The complete chloroplast genome of P. bellatulum was 156,567 bp in length, which contains a pair of inverted repeat regions (IRs) with the length of 32,336 bp, a large single-copy (LSC) region with the length of 88,243 bp, and a small single-copy (SSC) region with the length of 3652 bp. The total GC content was 35.71%, while the corresponding values of the IRs, LSC, and SSC region were 39.42%, 33.26%, and 28.83%, respectively. A total of 122 genes were predicted, including 76 protein-coding genes (PCGs), 38 transfer RNA (tRNAs), and eight ribosomal RNA (rRNAs), respectively. Among these annotated genes, all rRNAs, eight PCGs (ycf1, ycf2, rps7, rps15, rps19, rpl2, rpl23, and psaC) and eight tRNAs (trnH-GUG, trnR-ACG, trnA-UGC, trnI-GAU, trnV-GAC, trnL-CAA, trnN-GUU, and trnI-CAU) were with double copies. The results of annotation showed that the majority (102 genes, 83.61%) genes contain no introns, whereas 20 genes (16.39%) contain introns.

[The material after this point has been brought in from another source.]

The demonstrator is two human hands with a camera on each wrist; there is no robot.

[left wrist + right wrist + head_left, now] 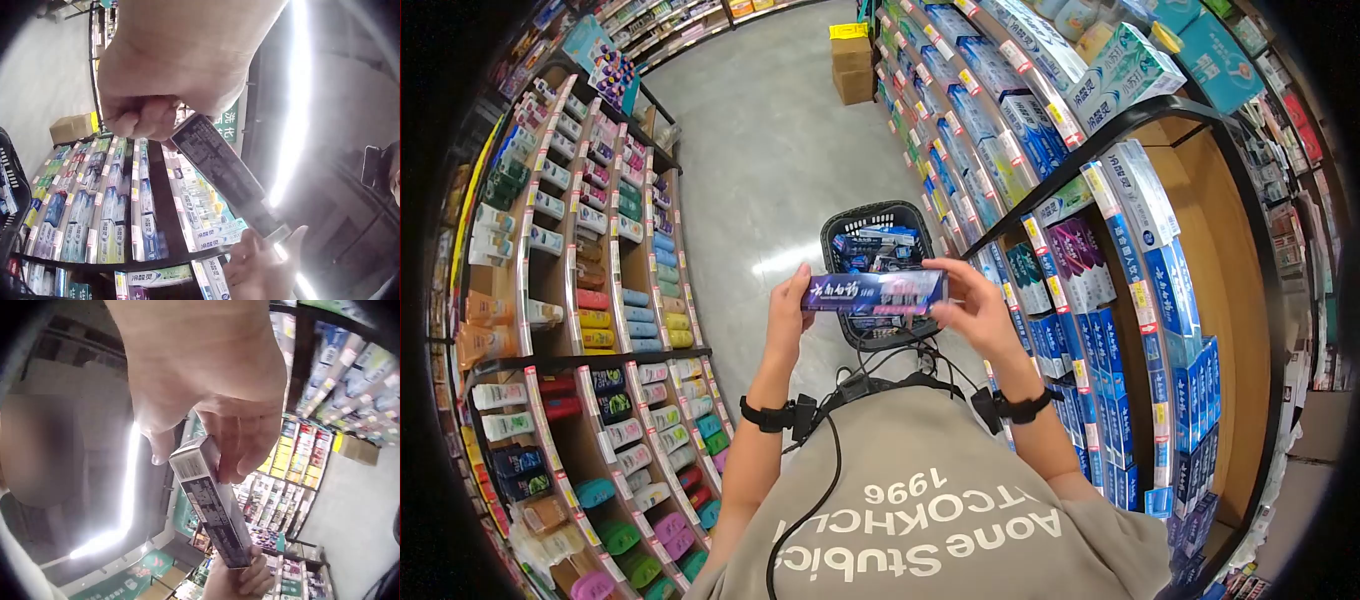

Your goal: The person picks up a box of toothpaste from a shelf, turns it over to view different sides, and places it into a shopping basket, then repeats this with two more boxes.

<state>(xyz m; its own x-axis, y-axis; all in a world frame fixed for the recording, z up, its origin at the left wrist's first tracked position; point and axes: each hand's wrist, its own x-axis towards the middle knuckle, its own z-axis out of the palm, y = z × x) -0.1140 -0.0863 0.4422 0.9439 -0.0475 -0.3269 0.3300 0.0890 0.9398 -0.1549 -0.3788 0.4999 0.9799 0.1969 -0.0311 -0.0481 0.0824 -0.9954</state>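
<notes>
A dark blue and purple toothpaste box (875, 291) is held level in front of the chest, over the shopping basket (828, 250). My left hand (787, 308) grips its left end, with curled fingers against the box end in the left wrist view. At the other end, my right hand (978, 310) holds the box between thumb and fingers. The right wrist view shows the box's pale end flap (195, 450) beside the thumb and its dark printed side (215, 519). Beneath the hands, the black basket contains several blue toothpaste boxes (880, 240).
Toothpaste shelves (1100, 340) run close along the right, with a black-railed end frame (1250, 300). Bottles and tubes fill the shelves (590, 300) on the left. Cardboard boxes (853, 72) stand farther down the grey aisle floor (750, 130). Cables (832, 480) hang over the shirt.
</notes>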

To further study on the whole chloroplast genome of P. bellatulum, a total of 18 chloroplast genome sequences (16 Orchidaceae species and two Liliaceae species as outgroup were downloaded from NCBI) were used to construct the maximum-likelihood (ML) phylogenetic analysis (Figure 1). The nucleotide sequence of all chloroplast genomes had been aligned using MAFFT 7.0.0 (Katoh and Standley 2013), and the ML phylogenetic tree was conducted using the software IQ-TREE (Nguyen et al. 2015) under the best nucleotide substitution model GTR + F+I + G4 with 1000 times ultrafast bootstrap replicates. The phylogenetic analysis indicated that P. bellatulum was clustered into the same clade with seven other Paphiopedilum species, and it was closely related to P. wenshanense (Figure 1). These results would provide a valuable genetic foundation for the further investigation of phylogeny, evolution, and genetic studies of the important valuable species in genus Paphiopedilum and Orchidaceae family.

Figure 1.

Maximum-likelihood (ML) phylogenetic tree based on 18 complete chloroplast genome sequences. The GenBank accession numbers are shown in the figure. Numbers on nodes indicated the bootstrap support values.